By the time I got out there, the tulips were closed up for the night - but I have 5 clumps with several blooms in each clump - so some nice color at last.
I have spent parts of 3 days this week shredding leaves. My ears are ringing from the shredder noise (I wore ear muffs and still they hurt!), and my nose and throat are all congested from the dust (even though I had on a mask). Not my most fun garden job.
Every fall I run around like a crazy woman collecting leaves. I get them from several neighbors and this last year I collected from people who had bags piled by the road for yard waste pickup. I use shredded leaves as mulch on my gardens in the summer instead of buying shredded bark or some other super expensive mulch. I think the leaves are a great additive to the soil, and I like the way they look on the garden. I also put whole leaves over the winter gardens to help protect against freeze/thaw cycles in the spring and to keep the dogs' feet from being totally muddy all winter long.
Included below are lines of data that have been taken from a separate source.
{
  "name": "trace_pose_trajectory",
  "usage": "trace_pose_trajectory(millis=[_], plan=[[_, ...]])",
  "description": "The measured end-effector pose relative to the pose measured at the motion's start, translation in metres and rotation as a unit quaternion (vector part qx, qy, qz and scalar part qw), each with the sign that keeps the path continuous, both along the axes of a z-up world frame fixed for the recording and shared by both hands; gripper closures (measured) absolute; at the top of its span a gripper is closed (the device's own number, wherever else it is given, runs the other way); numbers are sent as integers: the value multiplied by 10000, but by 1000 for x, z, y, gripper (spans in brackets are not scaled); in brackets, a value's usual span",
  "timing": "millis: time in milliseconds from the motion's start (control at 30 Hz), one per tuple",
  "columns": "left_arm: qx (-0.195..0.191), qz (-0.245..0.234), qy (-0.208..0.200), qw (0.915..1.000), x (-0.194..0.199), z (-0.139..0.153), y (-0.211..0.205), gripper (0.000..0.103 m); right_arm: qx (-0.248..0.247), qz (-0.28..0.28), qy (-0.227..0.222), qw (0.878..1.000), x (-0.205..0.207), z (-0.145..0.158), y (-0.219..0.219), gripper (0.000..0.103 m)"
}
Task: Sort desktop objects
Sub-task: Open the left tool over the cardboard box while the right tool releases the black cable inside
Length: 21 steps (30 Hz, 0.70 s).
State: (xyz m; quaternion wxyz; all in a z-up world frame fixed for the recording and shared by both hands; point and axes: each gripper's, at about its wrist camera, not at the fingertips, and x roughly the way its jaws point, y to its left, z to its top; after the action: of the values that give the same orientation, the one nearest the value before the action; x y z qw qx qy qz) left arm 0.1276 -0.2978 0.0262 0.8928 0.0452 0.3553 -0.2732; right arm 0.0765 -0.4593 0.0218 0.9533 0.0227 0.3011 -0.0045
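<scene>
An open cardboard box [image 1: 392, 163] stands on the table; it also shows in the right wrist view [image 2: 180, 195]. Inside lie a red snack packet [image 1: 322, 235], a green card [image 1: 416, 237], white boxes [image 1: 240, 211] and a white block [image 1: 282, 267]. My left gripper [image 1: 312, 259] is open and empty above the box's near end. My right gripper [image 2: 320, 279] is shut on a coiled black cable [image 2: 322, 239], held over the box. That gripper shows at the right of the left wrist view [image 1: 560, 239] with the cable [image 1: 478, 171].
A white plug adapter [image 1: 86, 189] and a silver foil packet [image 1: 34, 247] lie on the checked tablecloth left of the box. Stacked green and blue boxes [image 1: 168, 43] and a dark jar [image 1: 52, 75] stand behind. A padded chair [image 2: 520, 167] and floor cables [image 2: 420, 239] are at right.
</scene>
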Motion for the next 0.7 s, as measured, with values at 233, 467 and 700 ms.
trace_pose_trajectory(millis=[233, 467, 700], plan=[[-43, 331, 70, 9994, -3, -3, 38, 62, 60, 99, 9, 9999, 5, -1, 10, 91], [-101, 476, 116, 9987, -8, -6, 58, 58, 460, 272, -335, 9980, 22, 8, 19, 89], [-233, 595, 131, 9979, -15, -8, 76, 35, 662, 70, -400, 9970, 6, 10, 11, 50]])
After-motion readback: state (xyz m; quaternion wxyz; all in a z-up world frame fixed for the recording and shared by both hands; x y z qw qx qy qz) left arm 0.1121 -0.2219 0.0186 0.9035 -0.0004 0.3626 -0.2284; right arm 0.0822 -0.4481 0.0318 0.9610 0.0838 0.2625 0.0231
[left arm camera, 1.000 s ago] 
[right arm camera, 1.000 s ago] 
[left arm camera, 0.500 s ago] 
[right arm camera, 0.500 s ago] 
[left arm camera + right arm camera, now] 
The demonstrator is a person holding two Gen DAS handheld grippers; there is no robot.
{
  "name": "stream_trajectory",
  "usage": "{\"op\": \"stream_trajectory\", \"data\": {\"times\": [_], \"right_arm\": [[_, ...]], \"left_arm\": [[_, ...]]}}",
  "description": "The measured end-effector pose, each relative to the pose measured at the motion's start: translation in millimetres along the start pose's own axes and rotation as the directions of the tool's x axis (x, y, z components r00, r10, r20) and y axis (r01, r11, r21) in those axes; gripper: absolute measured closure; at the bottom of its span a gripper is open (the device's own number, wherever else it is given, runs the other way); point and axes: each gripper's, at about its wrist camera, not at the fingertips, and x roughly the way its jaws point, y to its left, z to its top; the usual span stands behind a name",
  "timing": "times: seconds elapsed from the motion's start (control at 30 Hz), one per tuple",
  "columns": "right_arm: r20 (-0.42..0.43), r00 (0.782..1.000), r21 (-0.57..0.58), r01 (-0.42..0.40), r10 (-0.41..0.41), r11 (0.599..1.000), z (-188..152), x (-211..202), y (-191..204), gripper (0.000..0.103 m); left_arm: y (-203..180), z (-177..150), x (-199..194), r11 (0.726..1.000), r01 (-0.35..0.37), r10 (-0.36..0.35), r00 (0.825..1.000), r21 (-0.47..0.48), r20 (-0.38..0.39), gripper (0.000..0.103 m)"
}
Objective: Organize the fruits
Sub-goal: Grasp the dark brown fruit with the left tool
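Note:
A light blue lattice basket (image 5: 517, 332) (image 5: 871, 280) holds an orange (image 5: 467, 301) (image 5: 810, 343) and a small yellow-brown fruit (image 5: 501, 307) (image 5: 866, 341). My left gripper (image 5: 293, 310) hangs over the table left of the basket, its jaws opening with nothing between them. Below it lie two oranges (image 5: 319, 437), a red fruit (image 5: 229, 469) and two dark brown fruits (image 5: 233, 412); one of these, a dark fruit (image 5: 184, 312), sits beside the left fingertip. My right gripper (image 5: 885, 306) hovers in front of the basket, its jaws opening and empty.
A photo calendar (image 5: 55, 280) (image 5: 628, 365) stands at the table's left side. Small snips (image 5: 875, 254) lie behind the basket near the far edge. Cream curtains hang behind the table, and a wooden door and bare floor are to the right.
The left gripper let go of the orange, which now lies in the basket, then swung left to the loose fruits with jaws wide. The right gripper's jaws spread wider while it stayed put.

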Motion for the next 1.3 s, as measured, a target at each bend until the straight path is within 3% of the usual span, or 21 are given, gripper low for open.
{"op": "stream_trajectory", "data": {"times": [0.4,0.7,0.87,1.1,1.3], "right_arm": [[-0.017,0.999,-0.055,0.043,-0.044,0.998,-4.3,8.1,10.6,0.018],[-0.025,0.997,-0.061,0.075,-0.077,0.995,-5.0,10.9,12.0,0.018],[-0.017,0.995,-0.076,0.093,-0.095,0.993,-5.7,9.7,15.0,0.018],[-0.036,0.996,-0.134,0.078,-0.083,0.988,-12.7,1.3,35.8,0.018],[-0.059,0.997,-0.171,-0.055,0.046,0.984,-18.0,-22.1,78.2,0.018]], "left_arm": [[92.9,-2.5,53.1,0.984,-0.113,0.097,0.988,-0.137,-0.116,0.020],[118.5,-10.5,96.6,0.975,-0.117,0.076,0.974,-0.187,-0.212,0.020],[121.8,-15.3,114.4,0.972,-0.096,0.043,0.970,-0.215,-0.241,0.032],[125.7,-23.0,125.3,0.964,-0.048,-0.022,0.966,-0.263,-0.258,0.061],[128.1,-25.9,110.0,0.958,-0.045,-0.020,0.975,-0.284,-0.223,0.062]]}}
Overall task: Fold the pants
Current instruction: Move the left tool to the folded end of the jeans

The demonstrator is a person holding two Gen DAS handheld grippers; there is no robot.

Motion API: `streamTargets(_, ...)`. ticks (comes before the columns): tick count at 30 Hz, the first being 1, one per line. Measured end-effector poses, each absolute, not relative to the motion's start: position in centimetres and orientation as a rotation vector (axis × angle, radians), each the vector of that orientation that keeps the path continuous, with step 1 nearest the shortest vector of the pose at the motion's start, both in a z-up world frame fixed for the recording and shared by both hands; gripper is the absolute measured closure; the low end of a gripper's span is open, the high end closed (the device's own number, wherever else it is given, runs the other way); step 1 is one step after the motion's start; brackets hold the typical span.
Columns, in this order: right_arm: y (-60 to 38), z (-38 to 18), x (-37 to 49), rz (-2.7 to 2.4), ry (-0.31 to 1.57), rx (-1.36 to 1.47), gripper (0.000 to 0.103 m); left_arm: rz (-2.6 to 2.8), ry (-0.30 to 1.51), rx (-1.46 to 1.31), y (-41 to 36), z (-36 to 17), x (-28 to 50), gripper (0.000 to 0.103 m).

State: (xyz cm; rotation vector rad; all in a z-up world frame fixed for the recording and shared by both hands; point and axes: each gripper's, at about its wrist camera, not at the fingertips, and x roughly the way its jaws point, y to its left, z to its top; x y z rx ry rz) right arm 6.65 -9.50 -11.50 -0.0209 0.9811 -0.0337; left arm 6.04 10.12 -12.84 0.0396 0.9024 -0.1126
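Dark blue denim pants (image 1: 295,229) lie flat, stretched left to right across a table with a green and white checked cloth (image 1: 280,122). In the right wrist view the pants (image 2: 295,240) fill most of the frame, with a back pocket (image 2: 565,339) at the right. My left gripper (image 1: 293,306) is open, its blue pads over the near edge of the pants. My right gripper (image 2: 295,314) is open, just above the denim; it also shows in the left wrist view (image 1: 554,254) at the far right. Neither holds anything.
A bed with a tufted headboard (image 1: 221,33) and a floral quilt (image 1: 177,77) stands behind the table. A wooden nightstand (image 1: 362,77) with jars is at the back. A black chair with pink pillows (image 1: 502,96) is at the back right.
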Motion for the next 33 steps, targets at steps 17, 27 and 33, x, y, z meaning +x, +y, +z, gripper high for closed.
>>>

We filled the bigger bin on the left with shredded leaves last fall. It settled to about half full over the winter, and this week I shredded another 30 or so bags and topped it off again. Way too many leaves!! This spring I filled the smaller bin on the right with stuff I cleaned off the gardens. I'm thinking I should probably shred all of that too, but it is going to have to wait awhile!
I'll start putting the shredded leaves on the gardens when the ground has warmed up, and will probably have to reapply at least twice more during the summer. Any leftover leaves, I'll add to the compost bin.
The smaller bin is my compost bin. I fill it all summer with seaweed we pull from the lake and with grass clippings. So any leaves I can mix in are a plus to the compost. I don't turn my compost. The seaweed and leaves cook fairly fast, so by fall it's partially composted.
In the fall, I mound the compost around the base of my roses and clematis. I also use it to amend the soil where I plant tomatoes. The rest I mound on other established gardens. I also seem to add a garden each year, so I add as much compost as I can to those spaces each fall. I just shovel the compost on and let it sit over the winter, then spread it over the garden space in the spring. Seaweed makes the best compost you can imagine.
I'm trying to find the perfect size for these bins, and then I want to make a nice-looking enclosure for them. I think the neighbors will greatly appreciate that!! Snow fence is great for moving around and trying different sizes and shapes, but not very attractive!